Bethesda Game Studios is known for producing groundbreaking video games like the Fallout and Elder Scrolls series, which allow players to change how gameplay unfolds with their own in game choices. 

Unfortunately, as CWA Canada alleges in its formal complaints, Microsoft-BGS has made the choice to approach bargaining in bad faith, putting arbitrary limits on who can represent the union at the bargaining table, and making the process unnecessarily difficult.

Microsoft-BGS is also refusing to release information about employee bonus pay and details on the company’s Pay Equity Plan, amongst other things. The union has a legal right to this information for bargaining.

The union calls the company’s lack of collaboration “insulting.”

What is particularly concerning is how different the company is treating workers in Canada compared to what is happening in the U.S. There, the same company is bargaining with the union in a collaborative, productive fashion. They have not put limits on CWA bargaining and have been forthcoming with information for U.S.-based employees.
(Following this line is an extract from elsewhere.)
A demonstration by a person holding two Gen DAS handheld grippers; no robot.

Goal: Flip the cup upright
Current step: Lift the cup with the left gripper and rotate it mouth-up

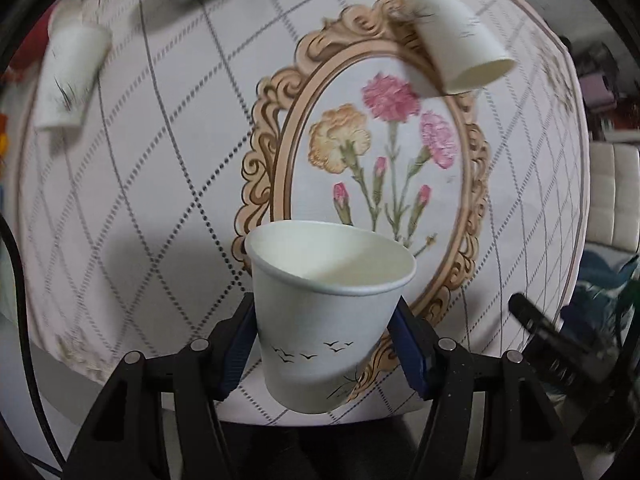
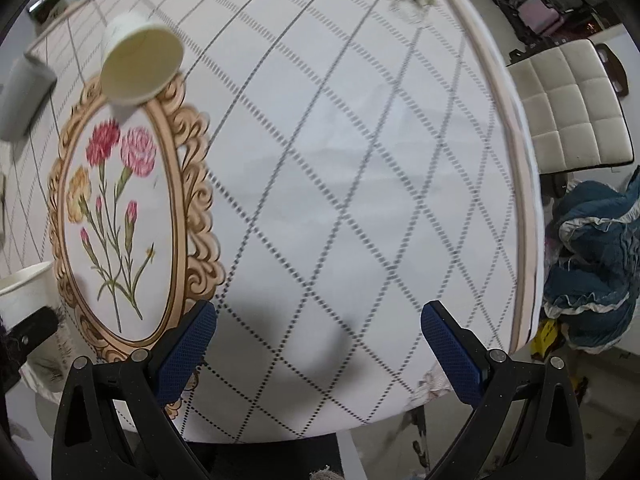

The two sides have met a number of times and have already reached tentative agreements, while the same U.S.-based management personnel are treating their Canada-based employees differently.

“For us this is a fundamental issue of freedom of association,” Smyth said. “It’s not fair or democratic to have the employer dictate how we as a union represent our members.”

Smyth said the company is choosing to treat Canada-based employees like second-class citizens, “and we’re telling Microsoft that just doesn’t play in Canada.”

CWA Canada is the country’s only all-media union, representing 6,000 workers at the CBC, The Canadian Press, and newspapers, tech, digital media, and other companies coast to coast.